Un roman incroyable, des êtres qui détonnent, n'arrivent plus à suivre, s’égarent de toutes les manières possibles. Autant l'intellectuel que la pauvre petite étudiante étrangère menacée par son père Turc. Des personnages à la dimension de cette zone de tensions formidables, à la lisière de la vallée de la mort qui subjugue par sa beauté et son silence. Le miroir de l'avenir peut-être?
«Le vrai. Le silence sans bruit de fond, le silence total, sans moteur au loin qui ronronne, sans vent qui froisse les feuilles et fait frissonner les pierres, sans insectes qui bourdonnent aux alentours. Le silence des pierres délavées. Le silence du borax et de la pyrite.» (p.193)
Bertrand Gervais est un sorcier. À la dernière phrase, le lecteur ne sait plus distinguer le vrai ou le faux, reconnaître cette Amérique belle de ses folies et de ses dérives.
Un texte qui bouscule les certitudes, les agissements et les croyances.
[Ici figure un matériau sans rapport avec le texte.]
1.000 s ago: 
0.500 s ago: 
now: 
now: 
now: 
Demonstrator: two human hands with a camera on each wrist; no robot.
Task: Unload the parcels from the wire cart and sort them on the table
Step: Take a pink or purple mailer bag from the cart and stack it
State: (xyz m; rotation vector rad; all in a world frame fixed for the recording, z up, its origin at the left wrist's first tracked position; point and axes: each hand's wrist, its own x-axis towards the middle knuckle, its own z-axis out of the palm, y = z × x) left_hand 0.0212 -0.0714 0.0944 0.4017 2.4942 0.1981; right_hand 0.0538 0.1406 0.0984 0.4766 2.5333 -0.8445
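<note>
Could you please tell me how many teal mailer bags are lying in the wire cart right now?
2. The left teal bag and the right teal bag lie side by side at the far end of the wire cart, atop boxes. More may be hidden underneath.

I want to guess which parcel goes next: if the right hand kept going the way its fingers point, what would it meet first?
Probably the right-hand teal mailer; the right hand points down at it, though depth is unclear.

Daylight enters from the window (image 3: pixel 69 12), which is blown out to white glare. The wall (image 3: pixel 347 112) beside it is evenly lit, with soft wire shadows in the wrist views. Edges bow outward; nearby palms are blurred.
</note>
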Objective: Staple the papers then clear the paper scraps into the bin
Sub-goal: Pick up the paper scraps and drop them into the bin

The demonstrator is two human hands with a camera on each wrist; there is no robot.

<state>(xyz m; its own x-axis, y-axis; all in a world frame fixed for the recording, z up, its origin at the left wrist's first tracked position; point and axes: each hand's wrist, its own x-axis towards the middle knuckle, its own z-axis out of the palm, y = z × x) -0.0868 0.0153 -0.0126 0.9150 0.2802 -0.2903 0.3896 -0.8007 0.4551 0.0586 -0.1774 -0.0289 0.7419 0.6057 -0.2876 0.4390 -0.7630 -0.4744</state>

Une architecture propre aux réflexions avec des phrases à méditer, à lire et relire pour en saisir tous les reflets.
Bertrand Gervais a écrit un extraordinaire roman comme il s'en publie peu au Québec. On trouve dans ces pages, la qualité, la force qui peut en faire un best-seller international.

«Les failles de l'Amérique» de Bertrand Gervais est paru aux Éditions XYZ Éditeur.